Stored entries
BEGIN

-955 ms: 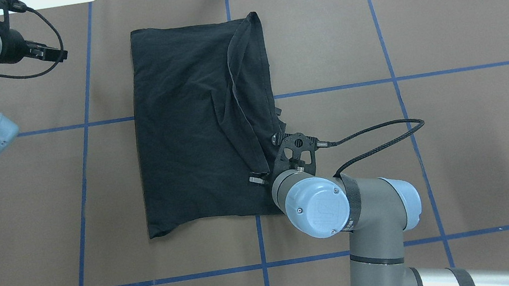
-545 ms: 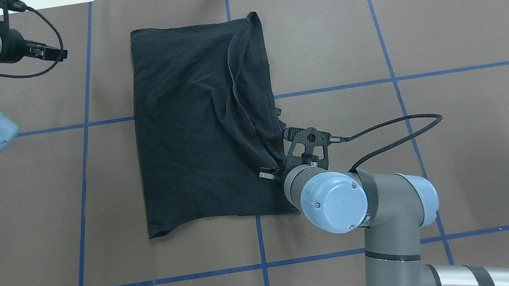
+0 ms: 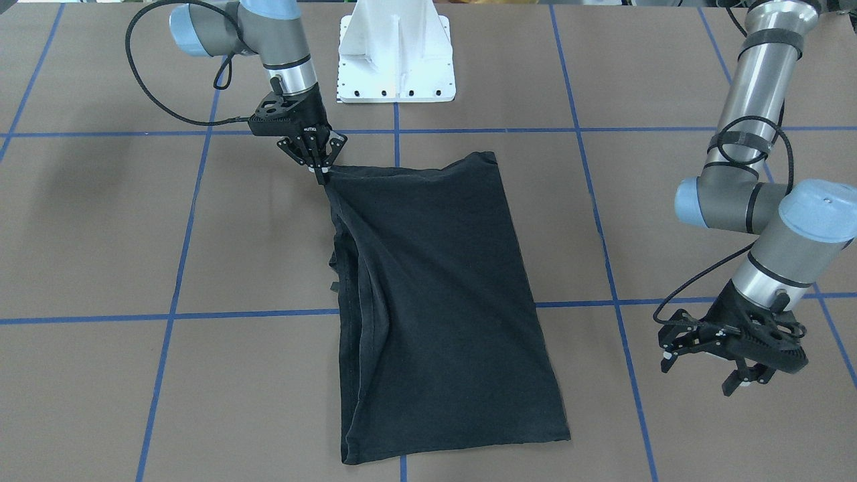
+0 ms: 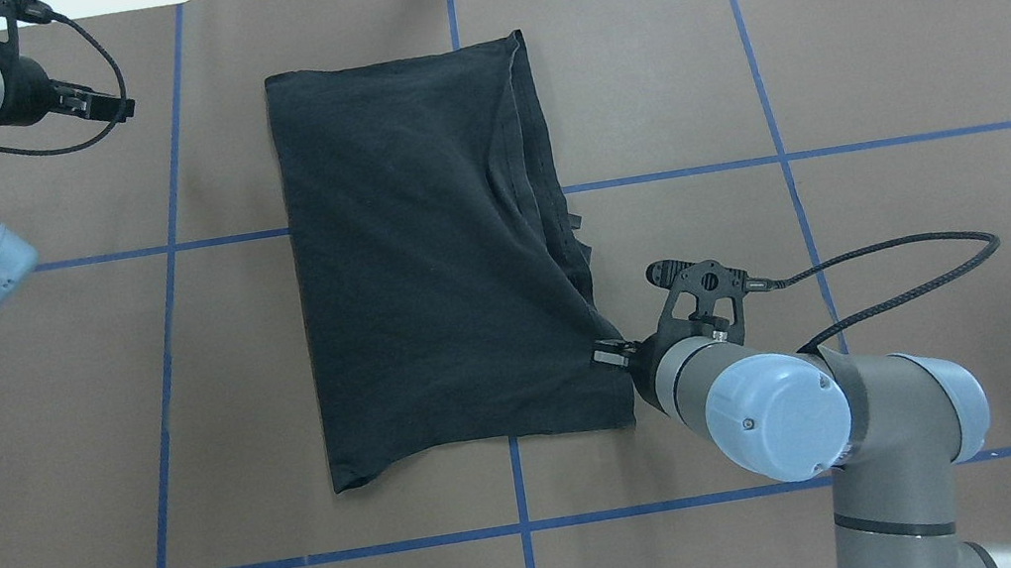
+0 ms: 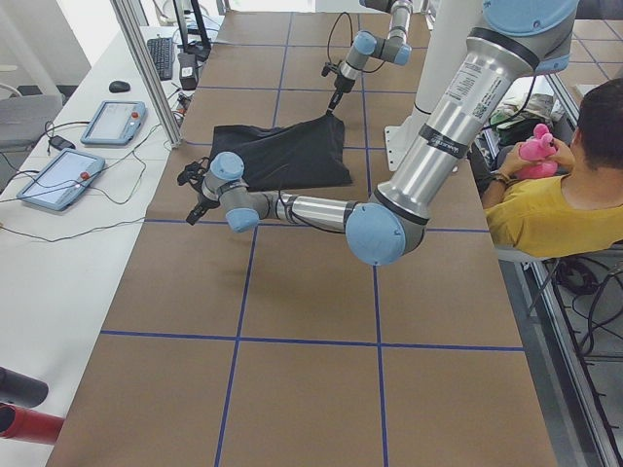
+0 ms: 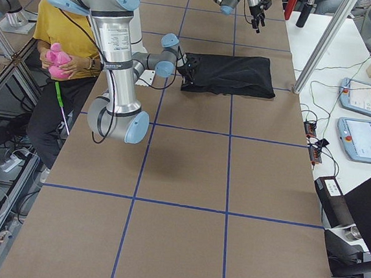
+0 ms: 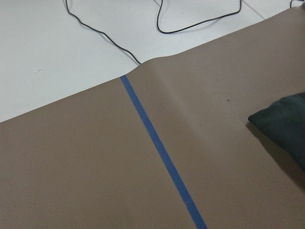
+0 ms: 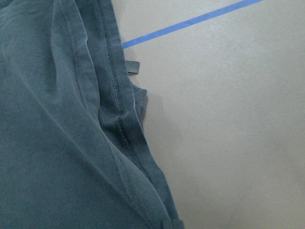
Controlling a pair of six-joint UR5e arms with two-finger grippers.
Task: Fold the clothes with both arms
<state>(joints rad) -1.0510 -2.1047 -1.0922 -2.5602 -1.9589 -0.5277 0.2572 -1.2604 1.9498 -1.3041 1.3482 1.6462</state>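
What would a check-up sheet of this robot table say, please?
surface: brown paper table with a blue tape grid, flat.
job's things: black T-shirt folded lengthwise, graphic hidden, wrinkled along one long edge.
clutter: nothing seen.
grippers: right gripper fingers shut on a T-shirt corner on the robot's side; left gripper open, empty, off to the side.
cables: black cable loops from the right wrist, clear of the cloth.
surroundings: seated person holding a pink toy; two tablets on a side bench.

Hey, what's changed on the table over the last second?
The right gripper, still shut on the black T-shirt at its near corner, moved toward the robot's right and slightly nearer the robot. This dragged the whole shirt that way and pulled its loose fold flatter. The left gripper stayed open, parked off to the side.
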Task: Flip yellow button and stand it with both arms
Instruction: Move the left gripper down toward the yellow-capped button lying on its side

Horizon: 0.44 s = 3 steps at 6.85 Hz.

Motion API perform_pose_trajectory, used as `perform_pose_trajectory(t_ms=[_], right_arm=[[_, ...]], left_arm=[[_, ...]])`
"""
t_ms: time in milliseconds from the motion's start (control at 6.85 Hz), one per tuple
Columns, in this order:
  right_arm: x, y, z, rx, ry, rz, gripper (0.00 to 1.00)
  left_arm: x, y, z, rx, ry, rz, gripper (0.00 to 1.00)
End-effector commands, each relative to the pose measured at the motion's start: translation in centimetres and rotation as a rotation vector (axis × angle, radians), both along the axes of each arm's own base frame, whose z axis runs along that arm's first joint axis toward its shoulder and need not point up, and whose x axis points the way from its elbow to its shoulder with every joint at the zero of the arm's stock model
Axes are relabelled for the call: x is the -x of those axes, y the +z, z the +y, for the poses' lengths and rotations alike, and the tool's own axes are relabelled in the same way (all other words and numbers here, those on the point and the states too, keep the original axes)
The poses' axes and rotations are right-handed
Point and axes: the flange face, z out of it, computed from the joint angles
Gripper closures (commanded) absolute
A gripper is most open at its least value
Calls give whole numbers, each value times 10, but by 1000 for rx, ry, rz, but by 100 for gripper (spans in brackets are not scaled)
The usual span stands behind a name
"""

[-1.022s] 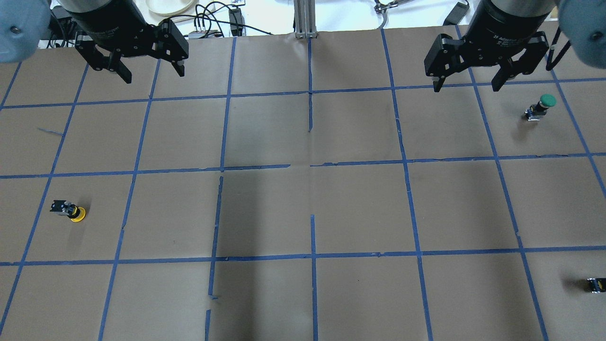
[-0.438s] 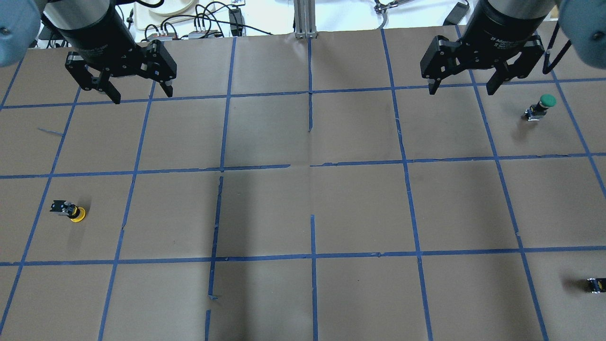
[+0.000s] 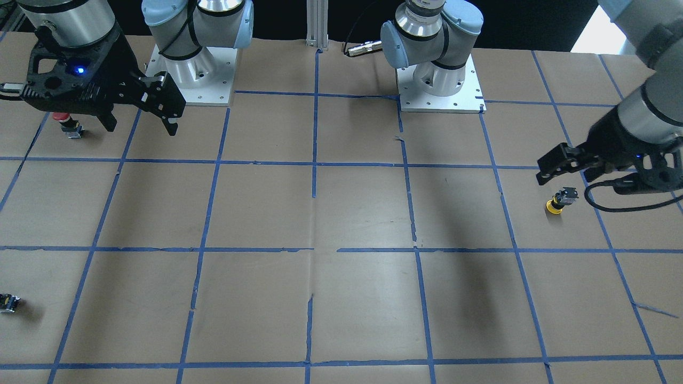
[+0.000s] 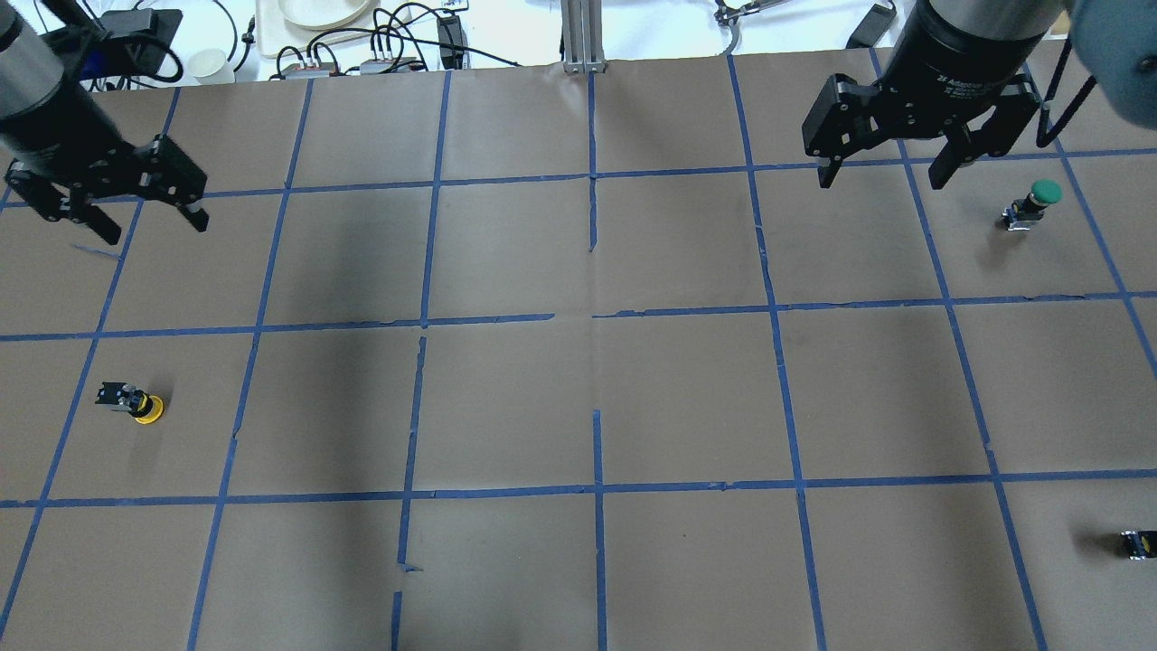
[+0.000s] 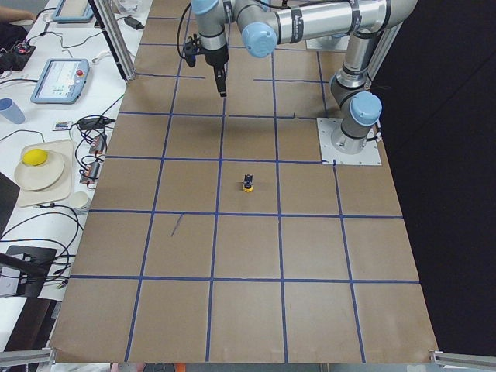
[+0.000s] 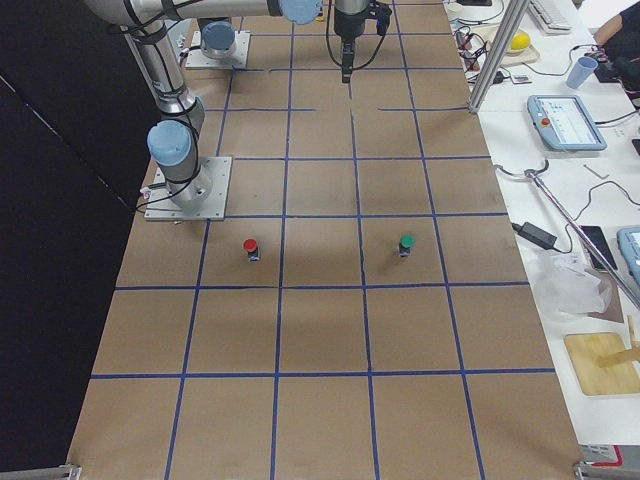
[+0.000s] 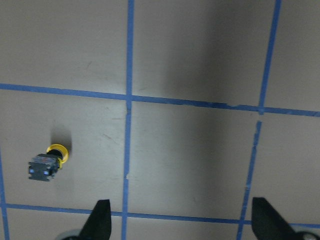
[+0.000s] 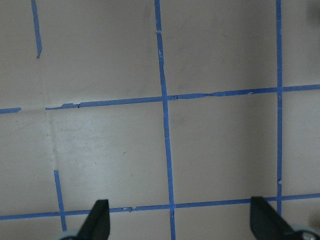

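The yellow button (image 4: 136, 404) lies on its side on the brown paper at the left of the table, cap pointing toward the middle. It also shows in the front view (image 3: 559, 201), the left side view (image 5: 248, 184) and the left wrist view (image 7: 47, 162). My left gripper (image 4: 154, 226) is open and empty, held above the table about one grid square beyond the button; it shows in the front view (image 3: 579, 165) and the wrist view (image 7: 182, 222). My right gripper (image 4: 881, 176) is open and empty at the far right (image 3: 140, 127), over bare paper (image 8: 180, 222).
A green-capped button (image 4: 1035, 201) stands just right of the right gripper. A red-capped button (image 3: 66, 124) stands near the right arm's base. A small dark capless part (image 4: 1137, 543) lies at the near right edge. Cables and a plate lie beyond the far edge.
My left gripper has moved left and nearer to the yellow button, still open. The right gripper has barely shifted. The buttons have not moved.
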Motion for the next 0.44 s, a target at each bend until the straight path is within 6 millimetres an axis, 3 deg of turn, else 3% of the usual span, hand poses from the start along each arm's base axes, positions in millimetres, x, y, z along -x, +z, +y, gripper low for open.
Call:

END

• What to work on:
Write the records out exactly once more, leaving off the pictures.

• Final answer:
-955 ms: 
-545 ms: 
+0 ms: 
+0 ms: 
+0 ms: 
+0 ms: 
+0 ms: 
+0 ms: 
Controlling a pair of six-joint UR5e arms with two-finger grippers.
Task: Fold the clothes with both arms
<state>(joints rad) -1.0510 -2.1047 -1.0922 -2.5602 -1.9589 -0.5277 0.2572 -1.2604 1.9498 -1.3041 1.3482 1.6462</state>
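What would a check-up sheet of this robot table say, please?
surface: brown paper table with a blue tape grid, flat.
job's things: black T-shirt folded lengthwise, graphic hidden, wrinkled along one long edge.
clutter: nothing seen.
grippers: right gripper fingers shut on a T-shirt corner on the robot's side; left gripper open, empty, off to the side.
cables: black cable loops from the right wrist, clear of the cloth.
surroundings: seated person holding a pink toy; two tablets on a side bench.

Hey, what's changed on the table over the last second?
The right gripper, still shut on the black T-shirt at its near corner, moved toward the robot's right and slightly nearer the robot. This dragged the whole shirt that way and pulled its loose fold flatter. The left gripper stayed open, parked off to the side.
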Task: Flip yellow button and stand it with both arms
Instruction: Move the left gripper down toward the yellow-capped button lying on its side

Horizon: 0.44 s = 3 steps at 6.85 Hz.

Motion API perform_pose_trajectory, used as `perform_pose_trajectory(t_ms=[_], right_arm=[[_, ...]], left_arm=[[_, ...]])`
"""
t_ms: time in milliseconds from the motion's start (control at 6.85 Hz), one per tuple
Columns, in this order:
  right_arm: x, y, z, rx, ry, rz, gripper (0.00 to 1.00)
  left_arm: x, y, z, rx, ry, rz, gripper (0.00 to 1.00)
End-effector commands, each relative to the pose measured at the motion's start: translation in centimetres and rotation as a rotation vector (axis × angle, radians), both along the axes of each arm's own base frame, whose z axis runs along that arm's first joint axis toward its shoulder and need not point up, and whose x axis points the way from its elbow to its shoulder with every joint at the zero of the arm's stock model
Axes are relabelled for the call: x is the -x of those axes, y the +z, z the +y, for the poses' lengths and rotations alike, and the tool's own axes are relabelled in the same way (all other words and numbers here, those on the point and the states too, keep the original axes)
The poses' axes and rotations are right-handed
Point and axes: the flange face, z out of it, computed from the joint angles
Gripper closures (commanded) absolute
A gripper is most open at its least value
Calls give whole numbers, each value times 10, but by 1000 for rx, ry, rz, but by 100 for gripper (spans in brackets are not scaled)
The usual span stands behind a name
"""

[-1.022s] 
[-0.438s] 
[+0.000s] 
[+0.000s] 
[+0.000s] 
[+0.000s] 
[+0.000s] 
[+0.000s] 

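The yellow button (image 4: 136, 404) lies on its side on the brown paper at the left of the table, cap pointing toward the middle. It also shows in the front view (image 3: 559, 201), the left side view (image 5: 248, 184) and the left wrist view (image 7: 47, 162). My left gripper (image 4: 154, 226) is open and empty, held above the table about one grid square beyond the button; it shows in the front view (image 3: 579, 165) and the wrist view (image 7: 182, 222). My right gripper (image 4: 881, 176) is open and empty at the far right (image 3: 140, 127), over bare paper (image 8: 180, 222).
A green-capped button (image 4: 1035, 201) stands just right of the right gripper. A red-capped button (image 3: 66, 124) stands near the right arm's base. A small dark capless part (image 4: 1137, 543) lies at the near right edge. Cables and a plate lie beyond the far edge.
My left gripper has moved left and nearer to the yellow button, still open. The right gripper has barely shifted. The buttons have not moved.
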Motion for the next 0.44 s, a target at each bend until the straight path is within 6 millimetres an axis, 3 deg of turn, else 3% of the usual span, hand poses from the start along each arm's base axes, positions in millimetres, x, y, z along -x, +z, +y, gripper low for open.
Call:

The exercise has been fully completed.